# Provided data
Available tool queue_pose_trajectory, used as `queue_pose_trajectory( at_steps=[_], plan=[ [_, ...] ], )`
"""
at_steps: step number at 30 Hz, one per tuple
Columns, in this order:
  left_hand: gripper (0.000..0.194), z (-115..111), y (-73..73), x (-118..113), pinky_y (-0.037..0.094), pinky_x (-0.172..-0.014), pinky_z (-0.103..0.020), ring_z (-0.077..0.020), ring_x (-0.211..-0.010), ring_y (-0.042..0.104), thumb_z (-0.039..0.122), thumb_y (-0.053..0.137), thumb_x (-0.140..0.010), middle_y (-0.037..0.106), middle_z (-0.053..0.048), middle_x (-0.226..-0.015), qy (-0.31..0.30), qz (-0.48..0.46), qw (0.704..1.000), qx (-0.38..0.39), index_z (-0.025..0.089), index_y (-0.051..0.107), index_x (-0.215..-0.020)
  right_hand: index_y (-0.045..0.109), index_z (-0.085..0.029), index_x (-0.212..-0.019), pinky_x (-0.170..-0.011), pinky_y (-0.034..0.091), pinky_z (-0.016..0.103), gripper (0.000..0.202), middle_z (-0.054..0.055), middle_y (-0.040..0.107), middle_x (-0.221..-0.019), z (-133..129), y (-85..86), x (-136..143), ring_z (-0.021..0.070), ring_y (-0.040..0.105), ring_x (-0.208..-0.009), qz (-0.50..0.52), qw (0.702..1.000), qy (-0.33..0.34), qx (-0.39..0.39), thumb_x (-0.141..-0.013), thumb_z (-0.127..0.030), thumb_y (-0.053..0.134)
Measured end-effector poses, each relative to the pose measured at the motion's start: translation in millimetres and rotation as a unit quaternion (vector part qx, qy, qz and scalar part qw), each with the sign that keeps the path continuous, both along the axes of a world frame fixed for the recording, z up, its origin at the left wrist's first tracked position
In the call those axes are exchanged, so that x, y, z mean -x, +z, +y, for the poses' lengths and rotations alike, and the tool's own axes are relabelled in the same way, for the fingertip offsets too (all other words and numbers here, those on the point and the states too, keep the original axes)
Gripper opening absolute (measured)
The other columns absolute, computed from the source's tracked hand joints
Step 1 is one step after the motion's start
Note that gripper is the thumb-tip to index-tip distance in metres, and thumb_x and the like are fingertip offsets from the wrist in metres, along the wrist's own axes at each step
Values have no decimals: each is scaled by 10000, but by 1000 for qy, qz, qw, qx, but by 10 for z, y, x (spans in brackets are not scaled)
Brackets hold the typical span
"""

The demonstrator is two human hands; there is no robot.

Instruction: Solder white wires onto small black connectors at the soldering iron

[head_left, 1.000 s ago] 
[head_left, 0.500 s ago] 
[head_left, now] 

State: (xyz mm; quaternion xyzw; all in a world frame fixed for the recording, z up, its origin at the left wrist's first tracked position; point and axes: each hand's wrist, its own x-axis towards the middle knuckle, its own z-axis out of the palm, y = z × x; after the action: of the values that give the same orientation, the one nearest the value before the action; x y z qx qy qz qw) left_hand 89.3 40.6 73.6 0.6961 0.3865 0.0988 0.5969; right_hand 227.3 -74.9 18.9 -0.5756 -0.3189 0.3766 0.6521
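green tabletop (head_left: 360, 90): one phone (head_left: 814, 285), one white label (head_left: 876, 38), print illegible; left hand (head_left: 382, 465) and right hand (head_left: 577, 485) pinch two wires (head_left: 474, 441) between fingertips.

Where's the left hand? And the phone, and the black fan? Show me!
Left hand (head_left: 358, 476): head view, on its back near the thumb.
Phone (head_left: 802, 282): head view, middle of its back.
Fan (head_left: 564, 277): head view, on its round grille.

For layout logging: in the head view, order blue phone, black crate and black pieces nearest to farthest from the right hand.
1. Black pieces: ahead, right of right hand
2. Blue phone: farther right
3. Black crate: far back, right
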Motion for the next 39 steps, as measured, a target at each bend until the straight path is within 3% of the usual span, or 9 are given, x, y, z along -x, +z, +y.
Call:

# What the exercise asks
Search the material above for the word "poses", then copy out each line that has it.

# Task answer
Measured end-effector poses, each relative to the pose measured at the motion's start: translation in millimetres and rotation as a unit quaternion (vector part qx, qy, qz and scalar part qw), each with the sign that keeps the path continuous, both along the axes of a world frame fixed for the recording, z up, its origin at the left wrist's first tracked position
In the call those axes are exchanged, so that x, y, z mean -x, +z, +y, for the poses' lengths and rotations alike, and the tool's own axes are relabelled in the same way, for the fingertip offsets too (all other words and numbers here, those on the point and the states too, keep the original axes)

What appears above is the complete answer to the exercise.